Work item:
Repeat the data exactly as it stands.

Data below:

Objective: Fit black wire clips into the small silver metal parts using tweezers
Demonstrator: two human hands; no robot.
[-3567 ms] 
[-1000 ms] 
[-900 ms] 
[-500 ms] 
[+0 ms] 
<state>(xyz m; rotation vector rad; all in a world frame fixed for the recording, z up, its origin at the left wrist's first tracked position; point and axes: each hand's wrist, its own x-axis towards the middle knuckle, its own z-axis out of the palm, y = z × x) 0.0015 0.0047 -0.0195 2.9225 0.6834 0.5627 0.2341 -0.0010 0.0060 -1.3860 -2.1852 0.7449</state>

Response to the task:
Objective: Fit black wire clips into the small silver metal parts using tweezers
Demonstrator: two human hands; no robot.
[-3567 ms] 
[-1000 ms] 
[-900 ms] 
[-500 ms] 
[+0 ms] 
<state>(xyz m; rotation vector rad; all in a world frame fixed for the recording, z up, its origin at the left wrist's first tracked position; point and axes: each hand's wrist, its own x-axis towards the middle knuckle, its own z-axis out of the palm, y = z × x) 0.0015 0.0047 -0.0195 2.9225 0.6834 0.5627 0.2341 -0.0010 0.0060 -1.3860 -2.1852 0.7449</state>

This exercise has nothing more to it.